Vol. 8, No. 16 Week of April 20, 2003

Converting tires to oil

Plant’s production cost will be $15 a barrel, compared with $5-13 to produce new oil

Bill Bergstrom

The Associated Press

Making oil from tires and turkey parts is one of the first projects planned by an entrepreneur who demonstrated a waste-eating maze of pipes and tanks April 15 at a Philadelphia industrial site.

“It's a mini-refinery, that's all it is,” Brian S. Appel, chief executive officer of Changing World Technologies, said of the pilot plant at the Philadelphia Naval Business Center on the Delaware River.

In one end went tires, ground to quarter-inch bits by a giant industrial shredder. Out the other end came a caramel-colored liquid Appel said compares with a light crude oil.

The product can be refined into fuels like those made from crude oil, he said.

“This looks like gasoline and diesel, it acts like it, smells like it.

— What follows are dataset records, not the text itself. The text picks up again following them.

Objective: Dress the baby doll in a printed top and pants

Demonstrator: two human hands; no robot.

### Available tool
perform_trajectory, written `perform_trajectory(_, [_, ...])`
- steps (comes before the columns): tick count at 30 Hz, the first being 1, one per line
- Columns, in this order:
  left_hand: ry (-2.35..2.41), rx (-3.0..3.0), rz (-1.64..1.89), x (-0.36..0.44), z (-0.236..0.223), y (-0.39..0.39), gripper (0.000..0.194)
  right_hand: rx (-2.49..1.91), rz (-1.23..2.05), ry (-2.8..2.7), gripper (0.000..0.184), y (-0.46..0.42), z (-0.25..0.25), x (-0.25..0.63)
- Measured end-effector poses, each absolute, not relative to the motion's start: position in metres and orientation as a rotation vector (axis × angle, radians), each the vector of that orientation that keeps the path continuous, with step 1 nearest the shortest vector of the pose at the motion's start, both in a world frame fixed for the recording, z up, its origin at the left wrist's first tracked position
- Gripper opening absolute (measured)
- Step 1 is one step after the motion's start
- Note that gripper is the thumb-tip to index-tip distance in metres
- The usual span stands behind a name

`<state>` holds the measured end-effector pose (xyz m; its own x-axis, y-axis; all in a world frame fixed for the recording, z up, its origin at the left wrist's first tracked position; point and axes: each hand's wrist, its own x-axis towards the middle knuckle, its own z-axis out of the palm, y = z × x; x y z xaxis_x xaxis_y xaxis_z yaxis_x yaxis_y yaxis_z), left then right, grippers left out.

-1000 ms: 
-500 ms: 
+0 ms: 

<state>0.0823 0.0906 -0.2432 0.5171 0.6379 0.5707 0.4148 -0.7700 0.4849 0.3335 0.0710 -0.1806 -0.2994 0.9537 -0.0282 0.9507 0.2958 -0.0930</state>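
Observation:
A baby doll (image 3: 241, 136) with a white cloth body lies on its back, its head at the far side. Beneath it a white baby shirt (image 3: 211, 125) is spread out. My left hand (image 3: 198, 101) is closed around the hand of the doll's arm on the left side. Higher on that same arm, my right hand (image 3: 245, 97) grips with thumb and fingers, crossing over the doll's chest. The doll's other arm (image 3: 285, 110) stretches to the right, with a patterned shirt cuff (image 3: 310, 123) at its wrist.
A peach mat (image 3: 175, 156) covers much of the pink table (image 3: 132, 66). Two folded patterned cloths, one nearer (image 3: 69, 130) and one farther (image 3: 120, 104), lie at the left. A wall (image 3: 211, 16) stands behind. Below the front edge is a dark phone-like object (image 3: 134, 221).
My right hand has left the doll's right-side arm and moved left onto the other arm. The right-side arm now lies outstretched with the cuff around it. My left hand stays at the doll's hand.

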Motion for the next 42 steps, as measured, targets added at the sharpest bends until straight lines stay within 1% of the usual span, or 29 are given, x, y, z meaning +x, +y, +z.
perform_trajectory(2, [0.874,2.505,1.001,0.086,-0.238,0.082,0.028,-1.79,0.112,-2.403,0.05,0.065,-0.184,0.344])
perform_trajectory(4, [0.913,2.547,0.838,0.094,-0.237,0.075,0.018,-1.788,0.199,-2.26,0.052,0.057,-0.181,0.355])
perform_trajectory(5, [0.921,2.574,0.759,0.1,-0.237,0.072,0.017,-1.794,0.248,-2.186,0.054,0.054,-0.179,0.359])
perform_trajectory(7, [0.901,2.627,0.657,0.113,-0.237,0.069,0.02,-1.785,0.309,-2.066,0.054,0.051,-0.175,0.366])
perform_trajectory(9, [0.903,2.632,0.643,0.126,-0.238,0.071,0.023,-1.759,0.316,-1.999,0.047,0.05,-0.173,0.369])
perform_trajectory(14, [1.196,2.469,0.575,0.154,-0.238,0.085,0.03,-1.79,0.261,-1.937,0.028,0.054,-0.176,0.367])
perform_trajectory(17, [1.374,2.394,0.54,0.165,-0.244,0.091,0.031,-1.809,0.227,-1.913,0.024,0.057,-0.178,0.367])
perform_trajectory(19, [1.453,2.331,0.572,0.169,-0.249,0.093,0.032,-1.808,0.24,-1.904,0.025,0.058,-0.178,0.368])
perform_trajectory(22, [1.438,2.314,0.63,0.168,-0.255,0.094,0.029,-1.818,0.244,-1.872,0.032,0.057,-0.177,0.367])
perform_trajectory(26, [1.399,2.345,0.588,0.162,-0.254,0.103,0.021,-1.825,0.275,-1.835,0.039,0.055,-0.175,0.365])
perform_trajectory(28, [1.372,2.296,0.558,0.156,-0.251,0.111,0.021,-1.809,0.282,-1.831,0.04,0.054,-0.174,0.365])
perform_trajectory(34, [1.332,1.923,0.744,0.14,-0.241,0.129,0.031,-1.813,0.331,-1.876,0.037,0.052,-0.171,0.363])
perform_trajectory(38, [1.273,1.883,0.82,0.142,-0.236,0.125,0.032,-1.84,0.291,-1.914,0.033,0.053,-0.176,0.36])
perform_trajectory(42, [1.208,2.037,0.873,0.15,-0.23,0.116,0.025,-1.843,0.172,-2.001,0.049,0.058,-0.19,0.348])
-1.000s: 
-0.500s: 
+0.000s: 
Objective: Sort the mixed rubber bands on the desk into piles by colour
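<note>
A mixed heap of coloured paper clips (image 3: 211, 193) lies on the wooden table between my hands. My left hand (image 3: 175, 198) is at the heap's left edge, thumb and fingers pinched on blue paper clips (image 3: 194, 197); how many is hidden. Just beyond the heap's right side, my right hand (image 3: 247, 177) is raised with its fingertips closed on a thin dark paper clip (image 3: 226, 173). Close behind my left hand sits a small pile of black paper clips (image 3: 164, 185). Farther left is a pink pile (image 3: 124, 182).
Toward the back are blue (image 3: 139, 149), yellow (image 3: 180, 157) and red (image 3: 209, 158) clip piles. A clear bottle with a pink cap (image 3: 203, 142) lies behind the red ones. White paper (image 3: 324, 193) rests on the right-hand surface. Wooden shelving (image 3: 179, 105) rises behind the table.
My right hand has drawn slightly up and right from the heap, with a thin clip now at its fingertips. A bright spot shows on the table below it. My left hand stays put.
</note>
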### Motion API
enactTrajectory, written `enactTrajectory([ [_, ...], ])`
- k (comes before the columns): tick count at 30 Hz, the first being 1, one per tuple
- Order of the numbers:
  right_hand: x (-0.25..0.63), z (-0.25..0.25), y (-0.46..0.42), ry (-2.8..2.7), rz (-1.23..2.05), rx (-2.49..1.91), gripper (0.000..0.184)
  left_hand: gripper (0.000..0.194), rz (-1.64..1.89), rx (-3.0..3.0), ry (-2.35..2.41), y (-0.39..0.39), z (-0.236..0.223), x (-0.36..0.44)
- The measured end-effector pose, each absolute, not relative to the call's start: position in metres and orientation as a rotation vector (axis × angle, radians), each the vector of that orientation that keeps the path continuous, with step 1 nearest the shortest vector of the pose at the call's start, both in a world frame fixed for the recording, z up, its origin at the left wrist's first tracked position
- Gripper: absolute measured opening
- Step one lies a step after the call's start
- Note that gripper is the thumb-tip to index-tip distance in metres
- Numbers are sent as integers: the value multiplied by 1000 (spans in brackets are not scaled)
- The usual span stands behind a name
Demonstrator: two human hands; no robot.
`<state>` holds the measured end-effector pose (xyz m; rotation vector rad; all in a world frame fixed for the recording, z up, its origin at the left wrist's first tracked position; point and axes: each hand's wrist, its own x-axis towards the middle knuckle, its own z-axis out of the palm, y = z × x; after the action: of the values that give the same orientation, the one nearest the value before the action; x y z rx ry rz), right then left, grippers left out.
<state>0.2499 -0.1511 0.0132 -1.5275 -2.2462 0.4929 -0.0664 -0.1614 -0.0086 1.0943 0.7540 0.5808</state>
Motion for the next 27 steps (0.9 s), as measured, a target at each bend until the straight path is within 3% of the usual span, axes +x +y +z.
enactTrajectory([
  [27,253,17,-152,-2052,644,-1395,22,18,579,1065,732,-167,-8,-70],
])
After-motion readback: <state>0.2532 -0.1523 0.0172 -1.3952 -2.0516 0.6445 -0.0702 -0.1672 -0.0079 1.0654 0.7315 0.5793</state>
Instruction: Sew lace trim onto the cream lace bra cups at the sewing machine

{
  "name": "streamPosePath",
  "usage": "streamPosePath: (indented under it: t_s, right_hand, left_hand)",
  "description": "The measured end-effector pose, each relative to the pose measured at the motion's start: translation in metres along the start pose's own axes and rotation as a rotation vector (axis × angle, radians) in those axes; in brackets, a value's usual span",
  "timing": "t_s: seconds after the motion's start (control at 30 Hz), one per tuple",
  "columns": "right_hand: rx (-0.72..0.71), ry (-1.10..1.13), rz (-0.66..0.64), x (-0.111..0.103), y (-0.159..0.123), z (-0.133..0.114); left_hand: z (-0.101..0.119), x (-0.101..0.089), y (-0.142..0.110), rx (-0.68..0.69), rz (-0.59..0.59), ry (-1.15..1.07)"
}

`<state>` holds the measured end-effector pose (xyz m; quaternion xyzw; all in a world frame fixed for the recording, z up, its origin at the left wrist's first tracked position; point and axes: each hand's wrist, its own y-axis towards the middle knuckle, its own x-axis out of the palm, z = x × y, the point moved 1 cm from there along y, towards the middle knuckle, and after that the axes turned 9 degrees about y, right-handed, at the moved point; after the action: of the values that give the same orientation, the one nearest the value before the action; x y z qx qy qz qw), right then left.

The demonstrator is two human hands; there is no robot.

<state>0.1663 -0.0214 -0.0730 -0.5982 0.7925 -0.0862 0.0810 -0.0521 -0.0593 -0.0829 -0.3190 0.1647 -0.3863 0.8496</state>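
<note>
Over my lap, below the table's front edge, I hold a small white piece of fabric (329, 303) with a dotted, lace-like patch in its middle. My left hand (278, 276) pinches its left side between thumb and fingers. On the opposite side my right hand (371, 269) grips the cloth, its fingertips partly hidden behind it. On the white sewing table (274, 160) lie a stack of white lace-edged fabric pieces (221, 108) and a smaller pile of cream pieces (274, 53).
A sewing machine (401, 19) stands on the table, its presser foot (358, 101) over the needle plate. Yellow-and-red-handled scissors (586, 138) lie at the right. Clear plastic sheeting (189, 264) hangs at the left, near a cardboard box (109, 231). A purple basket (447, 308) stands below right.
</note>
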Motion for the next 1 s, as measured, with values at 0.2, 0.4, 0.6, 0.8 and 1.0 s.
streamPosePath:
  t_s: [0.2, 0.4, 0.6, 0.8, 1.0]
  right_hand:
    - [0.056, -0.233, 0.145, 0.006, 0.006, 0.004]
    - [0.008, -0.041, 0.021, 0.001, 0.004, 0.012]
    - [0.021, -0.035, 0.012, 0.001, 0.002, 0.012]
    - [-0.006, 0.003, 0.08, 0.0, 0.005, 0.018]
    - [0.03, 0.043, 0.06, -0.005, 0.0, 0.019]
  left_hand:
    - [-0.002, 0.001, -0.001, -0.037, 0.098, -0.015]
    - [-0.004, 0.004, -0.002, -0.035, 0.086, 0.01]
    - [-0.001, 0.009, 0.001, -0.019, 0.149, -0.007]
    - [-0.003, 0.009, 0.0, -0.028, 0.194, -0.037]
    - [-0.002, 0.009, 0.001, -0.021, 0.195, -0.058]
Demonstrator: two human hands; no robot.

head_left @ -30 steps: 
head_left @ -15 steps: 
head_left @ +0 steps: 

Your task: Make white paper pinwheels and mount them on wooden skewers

It is it,” Appel said.

The demonstration at the Philadelphia plant, built in 1999, was a prelude to starting up the first commercial use of the process, a $20 million facility at ConAgra's Butterball turkey processing plant at Carthage, Mo.

Two hundred tons of leftover turkey parts

The Missouri plant, expected to start operating in May or June, is designed to process 200 tons a day of leftover turkey bones, feathers, fats, grease and oils into 600 barrels of light oil.

Potential customers, according to Appel, are fuel blenders that would use the oil for home heating or power-generating fuel, refineries that would buy and refine it as they now refine crude oil, and utilities that would use it to generate power.

Oil from waste isn't yet price competitive with crude oil, Appel acknowledged.

Cost is $15 per barrel

The Missouri plant's production cost will be $15 a barrel, compared with $13 a barrel for a small petroleum exploration and production company and $5 a barrel for a major company, he said.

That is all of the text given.